Watson declined to reveal the amount he had paid Hotchin's trusts, or the amount Glenn had paid for his 50 per cent stake.
A 72-year-old billionaire businessman and philanthropist who shoots from the lip, Glenn has poured millions into several sporting ventures.
He and Watson already shared interests in thoroughbred racing, property and oil and gas. Although he payed hockey in his youth he professes to be a league fan who remembers watching "many a game at Carlaw Park in the mud growing up".
"This is a wonderfully exciting thing for me," Glenn said.
While gestures like the $1 million he put in hockey's endowment fund two days ago are an act of philanthropy, Glenn's investment in the Warriors was a business decision.
"[The club] is profitable and has got a very strong balance sheet. Hockey is the opposite."
Happy to muse on matters such as signing Williams, Glenn insisted he would leave the running of the team to coach Brian McClennan.
"I'm going to be a very active shareholder but I'm going to leave the playing to Brian - he's the coach."
Glenn said before announcing his investment in the club, he'd asked McClennan to name any four players in the world he'd like to have. McClennan responded that he already had the team to win the competition. While he and Watson insisted the major area of investment would be in the club's youth development, Glenn did concede the club was now well placed to take a plunge on superstar players.
"I guess so, if I'm persuaded to do that."
Watson said the day-to-day running of the team would be left to a new board, with an independent chairman and directors answerable to him and Glenn.
"We have significant other business dealings together and we talk all the time," Watson said.
"We're both smart enough to know we're not good enough to make the decisions about who is on the field. I mean, I'm an investor in lots of different businesses, as is he, and I've never ever said anything about any particular player. I've never professed to have that ability."
New financial doors have clearly opened, but the club will continue to be based at Mt Smart Stadium.
"That's the $400 million question," Watson said. "Why doesn't Auckland have an Otago-like stadium downtown? This city, it's sad that we don't have a proper sporting venue in the centre.

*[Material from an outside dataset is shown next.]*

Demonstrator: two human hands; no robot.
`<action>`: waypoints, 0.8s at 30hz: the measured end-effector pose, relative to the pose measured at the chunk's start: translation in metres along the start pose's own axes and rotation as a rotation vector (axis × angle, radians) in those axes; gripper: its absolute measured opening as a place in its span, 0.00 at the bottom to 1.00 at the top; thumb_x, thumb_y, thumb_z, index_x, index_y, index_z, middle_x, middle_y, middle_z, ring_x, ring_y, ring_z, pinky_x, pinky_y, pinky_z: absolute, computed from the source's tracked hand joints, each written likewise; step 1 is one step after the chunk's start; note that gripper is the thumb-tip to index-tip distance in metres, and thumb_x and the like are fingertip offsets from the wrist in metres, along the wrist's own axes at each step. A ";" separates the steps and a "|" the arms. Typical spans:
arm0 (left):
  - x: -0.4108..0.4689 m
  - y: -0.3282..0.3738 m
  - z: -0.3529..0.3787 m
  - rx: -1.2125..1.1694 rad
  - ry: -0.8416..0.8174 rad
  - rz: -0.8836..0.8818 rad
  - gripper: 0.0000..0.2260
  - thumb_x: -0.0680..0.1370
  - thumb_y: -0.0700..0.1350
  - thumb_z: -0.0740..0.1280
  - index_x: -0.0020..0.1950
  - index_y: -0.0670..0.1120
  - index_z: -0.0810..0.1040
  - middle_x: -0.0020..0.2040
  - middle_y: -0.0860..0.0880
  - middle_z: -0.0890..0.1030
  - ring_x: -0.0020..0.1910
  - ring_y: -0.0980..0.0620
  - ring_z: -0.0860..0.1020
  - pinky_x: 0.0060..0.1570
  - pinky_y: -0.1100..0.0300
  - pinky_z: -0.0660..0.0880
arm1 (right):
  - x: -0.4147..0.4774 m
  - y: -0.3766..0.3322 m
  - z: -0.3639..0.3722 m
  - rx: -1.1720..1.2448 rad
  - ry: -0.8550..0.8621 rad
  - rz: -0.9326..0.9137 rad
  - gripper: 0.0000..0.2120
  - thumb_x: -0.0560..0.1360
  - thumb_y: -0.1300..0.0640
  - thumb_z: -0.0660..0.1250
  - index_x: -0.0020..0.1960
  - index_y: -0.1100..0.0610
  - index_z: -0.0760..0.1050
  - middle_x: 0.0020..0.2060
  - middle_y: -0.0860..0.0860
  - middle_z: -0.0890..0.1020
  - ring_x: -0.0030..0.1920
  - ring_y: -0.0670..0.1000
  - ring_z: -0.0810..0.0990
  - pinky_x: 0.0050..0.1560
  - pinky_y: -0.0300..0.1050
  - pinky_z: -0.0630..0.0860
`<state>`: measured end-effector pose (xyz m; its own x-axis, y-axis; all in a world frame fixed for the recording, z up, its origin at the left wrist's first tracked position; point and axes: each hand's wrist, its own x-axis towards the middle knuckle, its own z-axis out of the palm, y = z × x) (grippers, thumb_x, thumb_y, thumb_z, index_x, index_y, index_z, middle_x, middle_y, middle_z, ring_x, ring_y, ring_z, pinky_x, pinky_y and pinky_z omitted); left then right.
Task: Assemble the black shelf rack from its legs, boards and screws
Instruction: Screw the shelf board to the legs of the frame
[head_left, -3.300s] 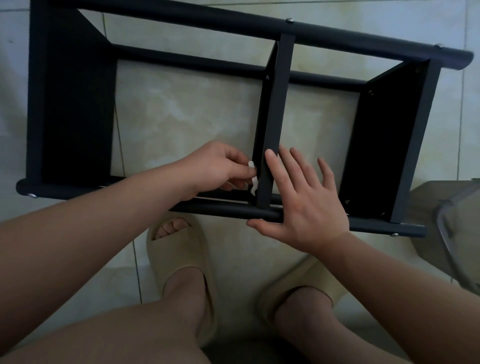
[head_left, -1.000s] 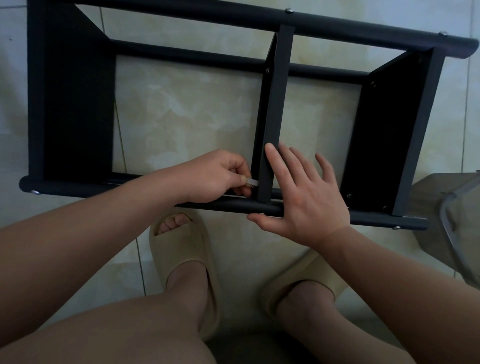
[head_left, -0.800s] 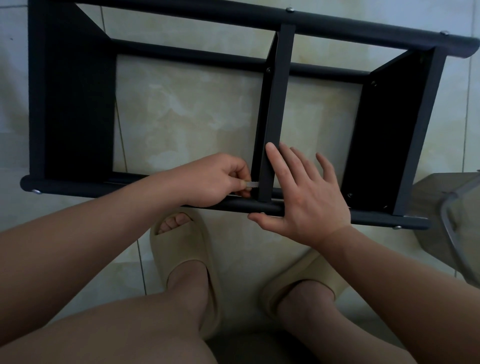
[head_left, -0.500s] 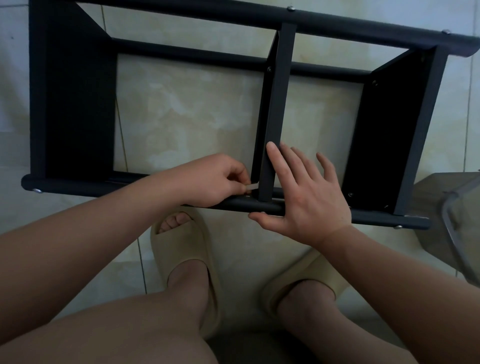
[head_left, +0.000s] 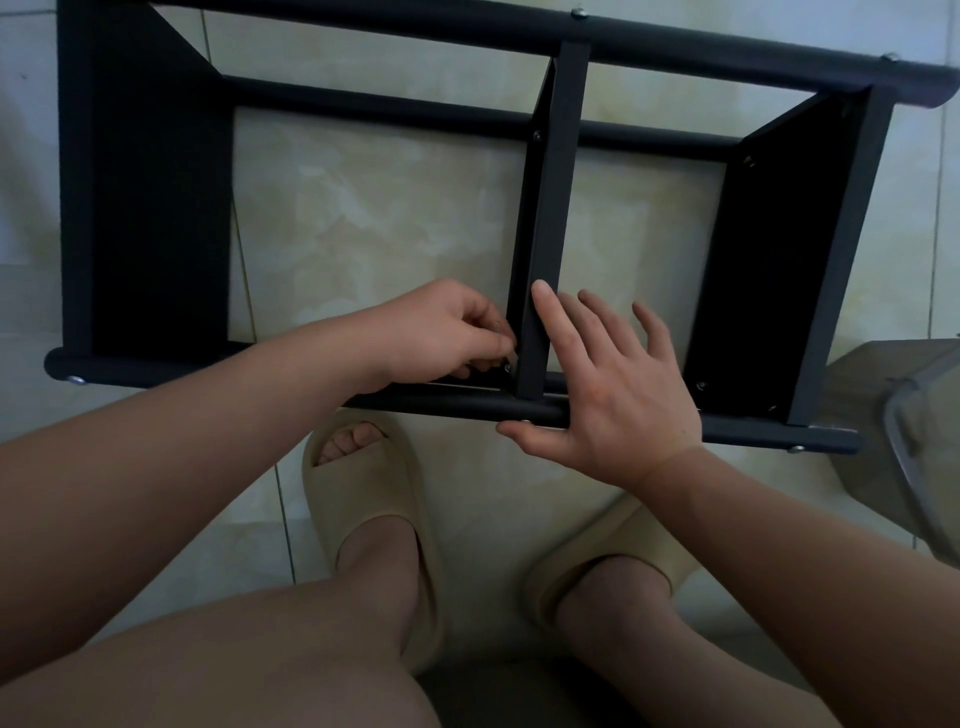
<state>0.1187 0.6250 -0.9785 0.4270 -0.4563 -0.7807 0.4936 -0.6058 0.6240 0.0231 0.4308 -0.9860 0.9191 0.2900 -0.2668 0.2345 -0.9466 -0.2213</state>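
The black shelf rack (head_left: 670, 49) lies on its side on the tiled floor, with three boards between round legs. My left hand (head_left: 447, 332) pinches a small pale tool (head_left: 511, 357) at a screw (head_left: 507, 368) where the middle board (head_left: 548, 234) meets the near leg (head_left: 457, 405). My right hand (head_left: 608, 384) lies flat with straight fingers against the middle board, its thumb along the near leg.
My two feet in beige slippers (head_left: 374, 499) stand just below the rack. A grey stool with a clear container (head_left: 919, 452) stands at the right edge. Pale floor tiles (head_left: 374, 218) show through the rack's openings.
My left hand has turned slightly at the screw, and the pale tool is now mostly hidden by its fingers. The right hand and the rack have stayed in place.
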 end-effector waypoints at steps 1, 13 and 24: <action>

"I don't have the answer to that. Somehow Auckland should get the stadium it deserves and the Warriors would love to be a part of that."
While it's hard to assess the level of investment Glenn will make, Watson said the club had invested around $5 million on player development in recent years and that figure would likely be doubled in years to come.
"We've always been in very strong financial shape," Watson said. "We'll be even more so now with a partner like this on board."
Watson has been little seen or heard recently, but he admitted Glenn would be a different type of owner. "You might get more head-lines. He enjoys that, so why not?"
Ownership twists and turns
1995: The Auckland Warriors entered the Australian Rugby League's Winfield Cup as the first, and still only, foreign club to play in the first grade competition. The club's initial owners were the Auckland Rugby League, who administered the sport on behalf of 35 clubs.
1996: The Warriors sided with the Super League raiding party which ravaged the ARL's competition, and competed in the breakaway league the following year. The game was reunified in 1998.
1999: The financially troubled club was sold for $3.75 million to a consortium bankrolled almost entirely by Tainui. The Waikato iwi took two-thirds ownership, the rest going to former Kiwi coach Graham Lowe and Malcolm Boyle, who each put in $50,000.
2000: With Tainui in financial strife and the poorly performing Warriors bleeding money, the NZ Rugby League stepped in. Financiers Eric Watson and Mark Hotchin won a bidding war for the club. The next year, the club was renamed the New Zealand Warriors.
2006: Watson and Hotchin bought out the minority owners who were the NZRL and Wellington businessman Ramesh Dayal. While the exact mechanics of the new Warriors ownership was obscured by various companies and trusts, Watson owned three-quarters of the club and Hotchin the rest.